Ankylosing spondylitis (AS), the prototype disease in the spectrum of spondyloarthritides, is a chronic, systemic, inflammatory disease with a strong predilection for the axial skeleton [1]. AS is estimated to affect 0.1%–0.3% of the population and thus constitutes a significant health problem worldwide [2]. Currently, the pathogenesis of AS is poorly understood, but recent large-scale genetics and gene-expression profiling studies have identified some of the underlying mechanisms and pathways contributing to this disease [3,4].

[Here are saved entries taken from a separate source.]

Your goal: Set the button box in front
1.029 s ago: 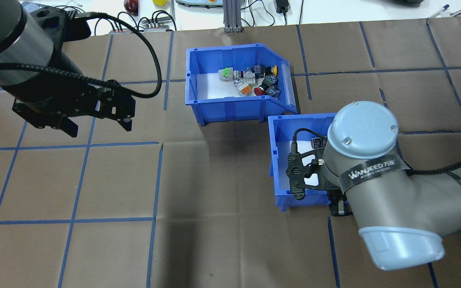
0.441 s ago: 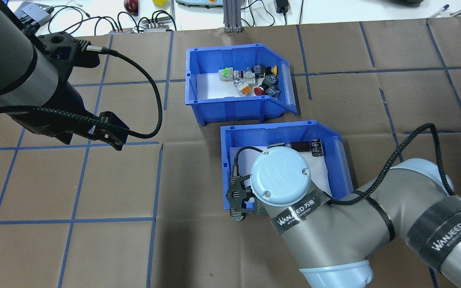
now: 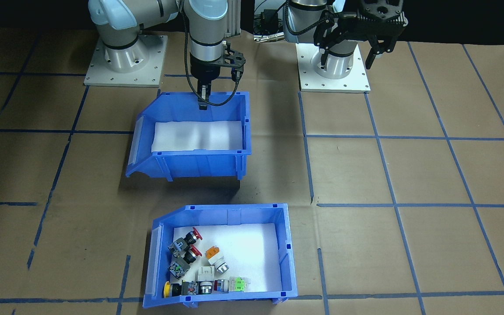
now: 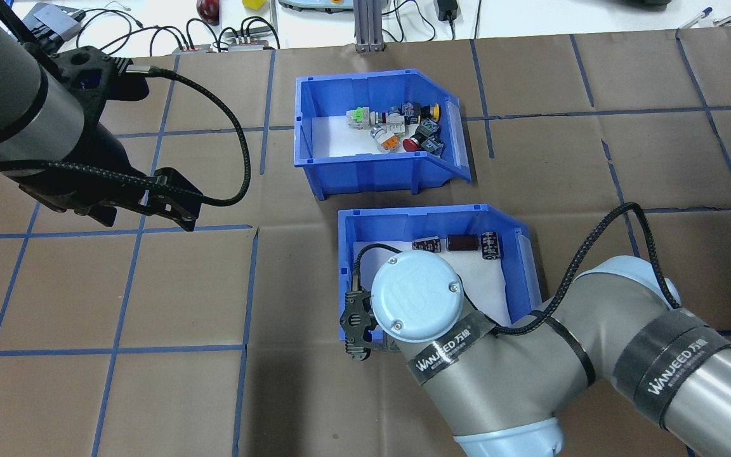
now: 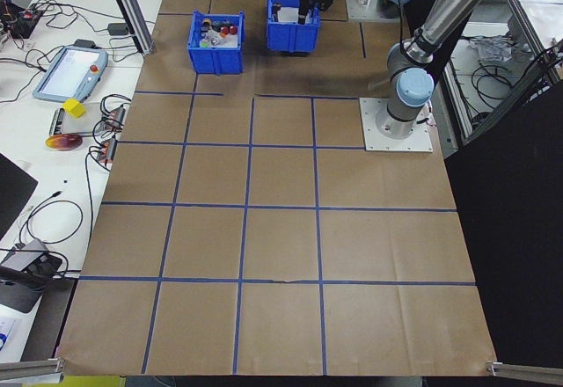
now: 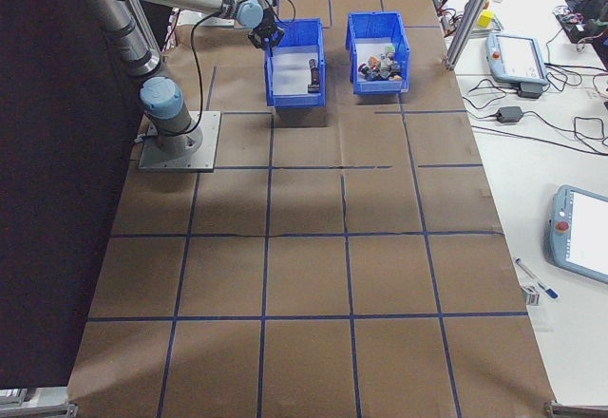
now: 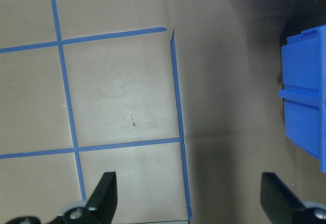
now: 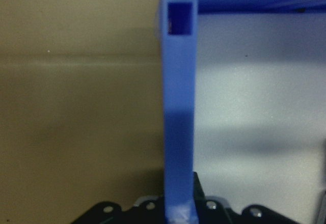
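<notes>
Two blue bins on table (image 4: 118, 285): button box (image 4: 378, 130) at 12 o'clock of capacitor bin (image 4: 435, 266). Right fingers (image 3: 202, 103) clamp capacitor bin's wall; left fingers (image 7: 188, 203) spread wide, empty.

Brown paper-covered table (image 4: 403, 406) with blue tape grid lines (image 4: 248, 285), white cable-strewn side bench (image 5: 53, 141) alongside.

From my seat I see two bins on the table (image 4: 150, 393). The button box (image 4: 378, 171) sits on the far side from the robot, its switches (image 4: 400, 127) gathered toward the robot's right end. The capacitor bin (image 4: 429, 217) lies just nearer the robot, slightly to its right, a narrow gap between them. The right gripper (image 3: 202, 98) sits on that bin's near wall, at its left corner. The left gripper (image 4: 143, 212) hangs over bare table, well to the left of both bins.
</notes>
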Controlling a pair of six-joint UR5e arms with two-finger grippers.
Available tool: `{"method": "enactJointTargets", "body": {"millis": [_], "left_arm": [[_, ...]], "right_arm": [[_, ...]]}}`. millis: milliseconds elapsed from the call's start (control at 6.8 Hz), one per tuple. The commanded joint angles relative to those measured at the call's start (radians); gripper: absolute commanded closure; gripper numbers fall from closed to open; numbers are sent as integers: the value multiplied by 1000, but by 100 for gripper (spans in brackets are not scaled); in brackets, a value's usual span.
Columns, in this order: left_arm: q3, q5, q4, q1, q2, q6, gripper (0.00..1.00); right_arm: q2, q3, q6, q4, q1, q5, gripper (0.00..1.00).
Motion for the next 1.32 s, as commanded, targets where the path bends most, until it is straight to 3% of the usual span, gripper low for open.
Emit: {"method": "enactJointTargets", "body": {"millis": [0, 147, 294, 588, 882, 1176], "left_arm": [[-1, -3, 1, 2, -10, -9, 1], [-3, -2, 10, 2, -7, 0, 1], [-1, 0, 14, 2, -4, 1, 1], [-1, 0, 13, 2, 3, 5, 1], [-3, 0, 14, 2, 3, 5, 1], [-3, 4, 14, 2, 3, 6, 1]], "right_arm": [[51, 0, 22, -52, 36, 2, 85], [58, 0, 20, -52, 36, 3, 16], [44, 0, 20, -52, 35, -10, 0], [27, -20, 20, -38, 23, -14, 0], [-57, -72, 20, 102, -12, -14, 0], [-106, -120, 20, 231, -160, -9, 0]]}}
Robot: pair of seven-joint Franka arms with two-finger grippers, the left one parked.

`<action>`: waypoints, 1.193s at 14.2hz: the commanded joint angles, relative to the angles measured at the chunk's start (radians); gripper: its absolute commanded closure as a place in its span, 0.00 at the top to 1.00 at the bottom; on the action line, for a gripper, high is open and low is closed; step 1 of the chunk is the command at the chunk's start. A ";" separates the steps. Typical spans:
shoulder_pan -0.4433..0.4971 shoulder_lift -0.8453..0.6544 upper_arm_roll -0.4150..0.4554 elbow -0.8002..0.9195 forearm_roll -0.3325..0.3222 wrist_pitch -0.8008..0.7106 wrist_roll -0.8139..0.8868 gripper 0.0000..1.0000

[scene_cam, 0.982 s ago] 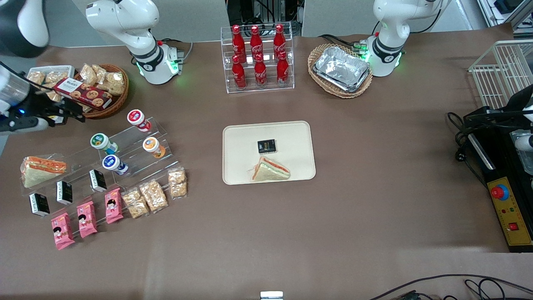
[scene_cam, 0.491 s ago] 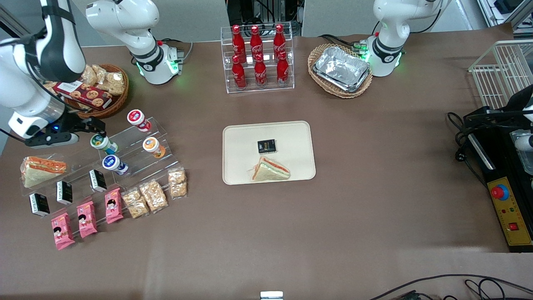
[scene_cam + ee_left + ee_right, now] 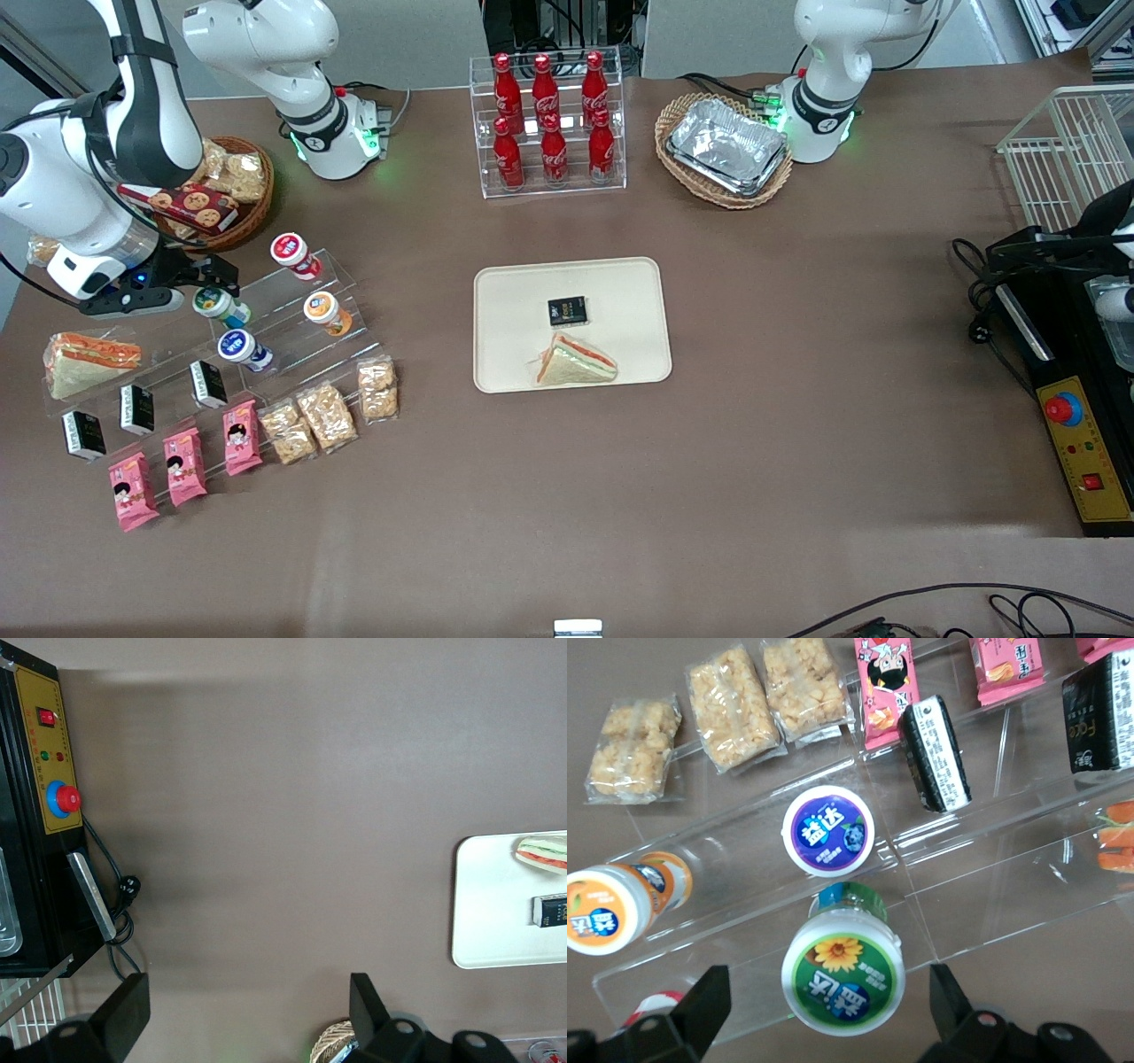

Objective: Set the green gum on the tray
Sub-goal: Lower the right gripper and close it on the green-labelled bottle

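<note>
The hand (image 3: 824, 1014), fingers spread, hovers over the green gum (image 3: 842, 970) and should drop squarely astride its lid before pinching.

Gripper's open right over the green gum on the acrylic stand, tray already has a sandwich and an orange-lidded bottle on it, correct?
Not quite: beside the sandwich on the tray lies a small black packet, per the front view. The gripper is indeed open over the green gum on the acrylic stand.

Green gum (image 3: 842, 971) – white bottle, green lid with yellow flower and blue patch. Black gripper (image 3: 824, 1028), fingers spread wide, above it. Neighbour lids: blue (image 3: 827, 831), orange (image 3: 601, 910). Cream tray (image 3: 514, 301) at its 3 o'clock – brown table (image 3: 797, 399).
</note>
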 commanded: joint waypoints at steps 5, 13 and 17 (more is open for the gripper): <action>-0.008 0.000 0.001 -0.054 -0.019 0.070 0.002 1.00; -0.010 0.010 -0.001 -0.054 -0.019 0.085 0.001 0.94; -0.010 0.012 -0.001 -0.054 -0.020 0.090 -0.007 0.02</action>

A recent study identified multiple risk variants for AS through high-density genotyping of immune-related loci [5]. In that study, new loci associated with AS at genome-wide significance were observed in both in European and East Asian cohorts. These loci included rs12615545 (in the UBE2E3 gene), rs4676410 (in the GPR35 gene), rs1250550 (in the ZMIZ1 gene), rs2531875 (in the NOS2 gene), and rs7282490 (in the ICOSLG gene). These single-nucleotide polymorphisms (SNPs) showed diverse allele frequencies among people from different cohorts. In that study, the East Asian cohort consisted of 1,550 cases and 1,567 controls from the Chinese, Taiwanese, and Korean populations [5]. In the present study, we determined whether these susceptibility loci were associated with the risk of AS in the Han Chinese population [6-9].

Materials and Methods

Patient selection and clinical characteristics of AS in the study cohort

We recruited 848 Han Chinese patients who fulfilled the 1984 modified New York criteria for AS [10]. Among them, 660 patients were male, and 188 were female. AS was diagnosed by a qualified rheumatologist and sacroiliitis was confirmed by a qualified radiologist. These patients were consecutively recruited at Peking University Shenzhen Hospital, Shenzhen, Guangdong, China. The detailed clinical history included extraspinal manifestations, age at symptom onset, and family history of AS. A total of 1123 healthy controls were recruited from people undergoing medical examinations at our hospital. The study was approved by the Peking University Health Science Center, and the study design and final report conform to the Declaration of Helsinki. All the subjects gave written consent.

Bath AS indices

BASDAI and BASFI were applied to evaluate disease activity and physical function, respectively. In all patients, the BASDAI and BASFI scores were evaluated at the active stage of the disease. The modified Chinese versions of BASDAI and BASFI have good intra-class correlation and Cronbach’s alpha [11].

Genotyping

Genomic DNA from the AS patients and healthy controls was isolated from peripheral blood cells using the Innogent genomic DNA extraction kit (Innogent, Shenzhen, Guangdong, China), according to the manufacturer’s protocol. The genotypes of rs12615545, rs4676410, rs1250550, rs2531875, and rs7282490 were directly genotyped by HRMA using Light Cycler software (release 1.5.0, Roche, Indianapolis, IN, USA) with high sensitivity detection and auto-grouping after polymerase chain reaction (PCR) amplification. The sequences of the primers used in the current study are listed in Supplementary Table 1. PCR was performed in a volume of 10 μl containing 5 μl SsofastTM Evagreen R Supermix (BioRad, US), 0.5 μl of forward primer (10 μM), 0.5 μl of reverse primer (10 μM), 3 μl water, and 1 μl DNA (40 ng/μl). The auto-grouping and sequencing of the targeted SNPs are illustrated in figure 1.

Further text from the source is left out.